New direct reactive power control based fuzzy and modulated hysteresis method for micro-grid applications under real wind speed

Abstract

ABSTRACT This paper presents a fixed-switching frequency of direct reactive power control, called modulated hysteresis-direct reactive power control (MH-DRPC), for a variable speed wind turbine-based doubly fed induction generator (DFIG). Combination of two techniques, i.e. reactive power control-based fuzzy logic control and modulated hysteresis (MH) direct torque control, is the principle of the proposed strategy. The main advantage of this methodology is that the switching frequency of the converter switches is constant, where the major drawback of the classical DRPC is eliminated (the variable switching frequency). This new methodology aims to achieve sinusoidal forms of generated AC current with a constant frequency, ensure minimal current total harmonic distortion (THD), and minimum output voltage ripple irrespective of the wind speed fluctuations. This research work is aimed primarily at analyzing the performances of the new MH-DRPC, taking into account certain constraints that reflect the true working of wind turbine generators, such as the random wind speed behavior and variable reactive power demand. This allows analyzing all operation modes of DFIG, with an emphasis on synchronous and over-speed modes. A comparison with a classical DRPC is made to underline the effectiveness of the suggested approach.

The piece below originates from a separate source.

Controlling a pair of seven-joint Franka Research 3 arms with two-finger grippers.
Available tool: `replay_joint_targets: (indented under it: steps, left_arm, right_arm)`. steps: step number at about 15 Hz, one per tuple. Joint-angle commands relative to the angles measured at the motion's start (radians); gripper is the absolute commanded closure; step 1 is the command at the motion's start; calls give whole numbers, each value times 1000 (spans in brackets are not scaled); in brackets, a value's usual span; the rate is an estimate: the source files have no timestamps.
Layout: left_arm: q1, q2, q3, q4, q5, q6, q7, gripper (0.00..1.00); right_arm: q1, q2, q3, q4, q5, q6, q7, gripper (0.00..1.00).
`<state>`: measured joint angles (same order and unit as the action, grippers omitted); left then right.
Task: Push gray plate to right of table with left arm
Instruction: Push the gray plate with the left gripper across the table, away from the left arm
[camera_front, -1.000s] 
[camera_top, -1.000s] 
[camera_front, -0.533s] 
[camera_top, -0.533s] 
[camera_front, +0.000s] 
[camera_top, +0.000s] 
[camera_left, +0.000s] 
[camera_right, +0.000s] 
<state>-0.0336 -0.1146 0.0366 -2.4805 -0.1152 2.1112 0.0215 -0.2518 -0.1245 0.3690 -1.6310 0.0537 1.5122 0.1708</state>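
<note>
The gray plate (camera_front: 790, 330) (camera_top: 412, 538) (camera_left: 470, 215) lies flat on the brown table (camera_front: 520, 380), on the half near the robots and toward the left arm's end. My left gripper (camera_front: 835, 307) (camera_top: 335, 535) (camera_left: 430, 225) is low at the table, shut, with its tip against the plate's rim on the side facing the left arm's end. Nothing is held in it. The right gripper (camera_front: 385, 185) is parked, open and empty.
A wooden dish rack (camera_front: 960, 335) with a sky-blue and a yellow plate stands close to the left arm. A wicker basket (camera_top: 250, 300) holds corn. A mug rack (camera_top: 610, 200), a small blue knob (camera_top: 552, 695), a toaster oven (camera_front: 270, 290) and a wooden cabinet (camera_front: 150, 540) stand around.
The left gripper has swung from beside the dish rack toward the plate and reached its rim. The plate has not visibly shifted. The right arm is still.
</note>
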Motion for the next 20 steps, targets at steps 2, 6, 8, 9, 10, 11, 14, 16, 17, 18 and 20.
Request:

The MPPT algorithm and the pitch angle control are invested to optimize the captured wind power. Simulations of the proposed method are made under Matlab/Simulink. The simulation results revealed significant improvements over the classical DRPC in the following characteristics: a significant reduction in current THD supplying the AC grid (98.29%) and a good dynamic response with a significant reduction of ripples of electromagnetic torque (66.67%), rotor flux (42.67%), generated current frequency (96.70%), local reactive power compensation (50.23%), and generated active power (26.34%). In addition, the suggested MH-DRPC technique is extremely robust to machine parametric changes and random variations in references command.